The second lesson, Bice said, was to further develop his relationship with God.

Bice said a St. Mary’s priest would visit him daily and repeat the words, “Thank you Jesus” into his ear, which helped him “focus on being grateful in almost every situation.”  

“I prayed for the gift to say ‘yes,’” Bice said. “I made a deal with God that if I promised to live with a positive attitude, I’d do whatever he’d plan for me.”

Bice said the Manhasset community, particularly the St. Mary’s community, was instrumental in lifting his spirits and aiding in his recovery. 

“Friends and family were so supportive,” Bice said. “I learned to fall back on my faith, and people really helped make the transition a lot easier than it could have been. Timmy and his family were very supportive. They set up fundraisers to help me get my van and make my house more accessible for me.”

Bice spent 14 years as a Wall Street consultant, but earned two master’s degrees from the Seminary of the Immaculate Conception in Huntington in theology and pastoral studies, and another from Yale Divinity School in religious studies.  On May 21, 2005, Bice was ordained a deacon at St. Agnes Cathedral in Rockville Centre. 

For the last two years, he has taught theology at Sacred Heart Academy and coached the all-girls school’s junior varsity lacrosse and freshman basketball teams. 

“Teaching and coaching have always been my true vocation,” Bice said. “I love doing it. It’s a perfect fit for me.”

In 2011, Bice’s book, “Your Cross Is Your Gift” was published, chronicling his journey as a quadriplegic, and he has a series of YouTube videos in which he analyzes scripture.

“My big thing is storytelling,” Bice said. “I really love it and I think it’s the best way to interpreting the gospel. That’s the method that’s worked best for me.”

Bice is also in the process of creating a 501(C)(3) organization that he said would support a variety of entities within the Catholic church.  

Bice plans to call his organization The Cranwell Foundation after his former high school, which is now the Cranwell Spa and Resort, and its emblem will feature the St. Ignatius Retreat House, which was recently sold by the Jesuit order to a developer.

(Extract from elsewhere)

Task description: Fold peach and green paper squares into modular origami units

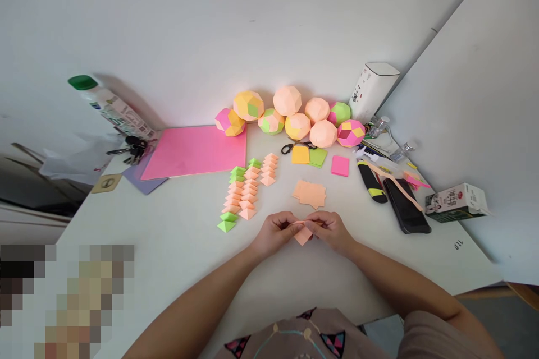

“I loved Cranwell. It was the greatest school in the world and really helped me excel academically and athletically,” Bice said. “When they closed it, it made no sense to me. I couldn’t see how they could give that up, and I’m in the same place with St. Ignatius, but sometimes the best way to respond to death is by building new life, and I’m going to try to do that through the foundation.”